• Assignment
Report only how many lines below include "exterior".

(Source data)
BEGIN

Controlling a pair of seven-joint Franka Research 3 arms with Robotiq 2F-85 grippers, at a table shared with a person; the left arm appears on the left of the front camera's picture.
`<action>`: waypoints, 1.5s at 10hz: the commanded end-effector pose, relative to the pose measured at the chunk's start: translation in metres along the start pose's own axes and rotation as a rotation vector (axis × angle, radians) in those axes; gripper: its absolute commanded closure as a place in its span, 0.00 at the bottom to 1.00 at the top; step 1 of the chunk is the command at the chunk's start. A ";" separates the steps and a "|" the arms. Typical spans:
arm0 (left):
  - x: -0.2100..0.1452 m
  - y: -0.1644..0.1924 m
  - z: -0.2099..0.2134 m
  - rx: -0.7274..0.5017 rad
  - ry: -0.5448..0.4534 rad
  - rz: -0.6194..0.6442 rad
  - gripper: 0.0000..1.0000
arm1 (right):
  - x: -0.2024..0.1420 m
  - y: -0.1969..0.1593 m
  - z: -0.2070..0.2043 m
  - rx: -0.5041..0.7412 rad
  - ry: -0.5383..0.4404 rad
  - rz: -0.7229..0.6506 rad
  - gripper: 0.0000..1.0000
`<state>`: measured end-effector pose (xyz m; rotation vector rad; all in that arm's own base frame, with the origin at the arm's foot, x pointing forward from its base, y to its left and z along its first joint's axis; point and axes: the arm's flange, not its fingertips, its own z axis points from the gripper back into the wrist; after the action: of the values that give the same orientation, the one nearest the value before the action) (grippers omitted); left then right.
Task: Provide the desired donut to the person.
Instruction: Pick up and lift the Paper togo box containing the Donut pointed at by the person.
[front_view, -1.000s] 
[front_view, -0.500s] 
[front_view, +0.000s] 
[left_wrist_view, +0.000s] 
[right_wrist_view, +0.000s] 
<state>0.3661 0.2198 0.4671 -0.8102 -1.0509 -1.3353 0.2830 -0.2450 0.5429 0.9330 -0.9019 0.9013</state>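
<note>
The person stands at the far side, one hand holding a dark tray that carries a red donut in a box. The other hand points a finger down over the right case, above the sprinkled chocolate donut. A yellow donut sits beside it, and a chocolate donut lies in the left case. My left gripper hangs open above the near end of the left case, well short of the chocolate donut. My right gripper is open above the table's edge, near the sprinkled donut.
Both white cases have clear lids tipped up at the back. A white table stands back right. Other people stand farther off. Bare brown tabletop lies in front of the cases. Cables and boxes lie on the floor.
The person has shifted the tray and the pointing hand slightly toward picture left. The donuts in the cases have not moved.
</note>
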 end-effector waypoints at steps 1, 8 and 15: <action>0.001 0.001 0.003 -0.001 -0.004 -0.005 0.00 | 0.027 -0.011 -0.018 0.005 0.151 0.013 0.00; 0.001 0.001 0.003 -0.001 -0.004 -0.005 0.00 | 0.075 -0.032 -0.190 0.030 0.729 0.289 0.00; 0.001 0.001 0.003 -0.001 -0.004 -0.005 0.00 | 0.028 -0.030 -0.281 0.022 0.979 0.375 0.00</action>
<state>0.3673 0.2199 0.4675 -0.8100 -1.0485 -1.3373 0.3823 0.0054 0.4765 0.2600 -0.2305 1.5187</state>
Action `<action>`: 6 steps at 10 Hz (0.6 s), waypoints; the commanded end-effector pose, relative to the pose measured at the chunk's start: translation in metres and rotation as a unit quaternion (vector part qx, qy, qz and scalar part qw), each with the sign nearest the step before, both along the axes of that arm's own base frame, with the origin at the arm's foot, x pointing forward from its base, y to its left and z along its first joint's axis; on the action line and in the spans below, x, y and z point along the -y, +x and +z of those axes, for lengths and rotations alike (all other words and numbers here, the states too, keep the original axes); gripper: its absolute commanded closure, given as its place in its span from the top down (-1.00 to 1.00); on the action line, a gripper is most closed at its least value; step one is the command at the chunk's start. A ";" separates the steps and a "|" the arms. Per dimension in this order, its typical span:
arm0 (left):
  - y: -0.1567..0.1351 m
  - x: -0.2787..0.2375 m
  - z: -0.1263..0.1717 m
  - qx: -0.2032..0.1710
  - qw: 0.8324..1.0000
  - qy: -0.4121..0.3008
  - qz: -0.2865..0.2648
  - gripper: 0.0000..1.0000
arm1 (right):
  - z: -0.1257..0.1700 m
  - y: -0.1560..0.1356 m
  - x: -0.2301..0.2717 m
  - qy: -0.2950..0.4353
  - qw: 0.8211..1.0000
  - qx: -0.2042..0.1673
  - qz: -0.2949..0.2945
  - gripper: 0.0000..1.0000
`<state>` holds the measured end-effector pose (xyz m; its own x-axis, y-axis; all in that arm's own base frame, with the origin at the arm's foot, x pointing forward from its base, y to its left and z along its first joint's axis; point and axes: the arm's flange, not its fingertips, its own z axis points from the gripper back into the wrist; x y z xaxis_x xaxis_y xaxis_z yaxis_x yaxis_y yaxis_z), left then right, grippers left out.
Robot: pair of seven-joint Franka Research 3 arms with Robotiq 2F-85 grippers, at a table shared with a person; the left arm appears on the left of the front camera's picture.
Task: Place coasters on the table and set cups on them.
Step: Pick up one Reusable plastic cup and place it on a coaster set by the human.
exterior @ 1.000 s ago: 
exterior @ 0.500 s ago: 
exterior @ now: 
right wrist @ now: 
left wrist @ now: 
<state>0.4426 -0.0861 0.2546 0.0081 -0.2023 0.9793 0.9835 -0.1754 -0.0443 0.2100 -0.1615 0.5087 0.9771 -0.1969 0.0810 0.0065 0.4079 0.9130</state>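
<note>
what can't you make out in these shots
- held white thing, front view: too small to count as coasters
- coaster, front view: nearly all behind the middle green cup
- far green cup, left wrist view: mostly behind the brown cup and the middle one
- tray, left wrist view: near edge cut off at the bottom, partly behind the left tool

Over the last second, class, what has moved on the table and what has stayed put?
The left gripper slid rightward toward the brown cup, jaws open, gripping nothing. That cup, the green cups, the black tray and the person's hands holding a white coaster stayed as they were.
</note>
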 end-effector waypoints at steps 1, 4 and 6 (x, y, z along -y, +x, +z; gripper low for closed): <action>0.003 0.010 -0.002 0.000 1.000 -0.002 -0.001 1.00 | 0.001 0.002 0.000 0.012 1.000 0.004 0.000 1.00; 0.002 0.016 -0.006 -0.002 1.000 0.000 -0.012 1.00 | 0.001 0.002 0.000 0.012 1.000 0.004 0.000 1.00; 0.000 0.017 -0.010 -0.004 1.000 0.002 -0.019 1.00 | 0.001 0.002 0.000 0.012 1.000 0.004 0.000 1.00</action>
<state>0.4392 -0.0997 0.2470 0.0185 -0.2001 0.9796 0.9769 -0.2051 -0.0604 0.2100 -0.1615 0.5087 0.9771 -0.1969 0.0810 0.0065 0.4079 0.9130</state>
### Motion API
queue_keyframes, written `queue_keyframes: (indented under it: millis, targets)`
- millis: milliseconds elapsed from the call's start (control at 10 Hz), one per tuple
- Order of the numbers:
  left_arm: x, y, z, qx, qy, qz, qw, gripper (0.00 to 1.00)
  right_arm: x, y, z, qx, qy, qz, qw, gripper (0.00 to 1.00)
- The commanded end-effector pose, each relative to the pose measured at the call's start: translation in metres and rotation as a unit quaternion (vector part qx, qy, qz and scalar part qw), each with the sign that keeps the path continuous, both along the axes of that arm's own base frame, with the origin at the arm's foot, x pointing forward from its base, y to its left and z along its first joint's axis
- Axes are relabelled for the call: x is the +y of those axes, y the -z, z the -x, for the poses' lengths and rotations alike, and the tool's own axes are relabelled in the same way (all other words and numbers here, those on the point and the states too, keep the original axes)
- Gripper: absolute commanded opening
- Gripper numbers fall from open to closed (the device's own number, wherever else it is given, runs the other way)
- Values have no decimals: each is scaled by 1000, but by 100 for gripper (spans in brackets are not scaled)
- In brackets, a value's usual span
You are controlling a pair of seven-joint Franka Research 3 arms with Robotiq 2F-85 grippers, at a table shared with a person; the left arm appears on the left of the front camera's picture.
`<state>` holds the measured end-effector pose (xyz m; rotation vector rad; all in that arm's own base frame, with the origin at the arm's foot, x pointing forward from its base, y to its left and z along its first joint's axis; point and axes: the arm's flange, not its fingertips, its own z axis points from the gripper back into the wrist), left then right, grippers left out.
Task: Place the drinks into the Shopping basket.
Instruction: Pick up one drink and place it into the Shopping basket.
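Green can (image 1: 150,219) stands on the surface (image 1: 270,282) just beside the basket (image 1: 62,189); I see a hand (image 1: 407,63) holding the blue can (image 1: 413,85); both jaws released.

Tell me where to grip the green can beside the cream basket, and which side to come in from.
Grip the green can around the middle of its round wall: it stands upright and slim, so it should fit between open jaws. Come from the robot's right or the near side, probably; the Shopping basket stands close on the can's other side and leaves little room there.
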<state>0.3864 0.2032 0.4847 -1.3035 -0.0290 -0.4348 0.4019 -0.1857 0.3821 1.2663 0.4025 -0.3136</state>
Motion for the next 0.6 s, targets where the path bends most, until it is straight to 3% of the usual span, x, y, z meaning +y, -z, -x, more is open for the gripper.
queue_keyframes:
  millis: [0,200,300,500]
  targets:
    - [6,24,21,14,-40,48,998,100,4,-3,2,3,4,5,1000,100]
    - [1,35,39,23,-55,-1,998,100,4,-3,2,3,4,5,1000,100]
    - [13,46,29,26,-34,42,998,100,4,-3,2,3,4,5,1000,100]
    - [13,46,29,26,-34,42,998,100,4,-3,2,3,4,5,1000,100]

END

• Answer for the task
3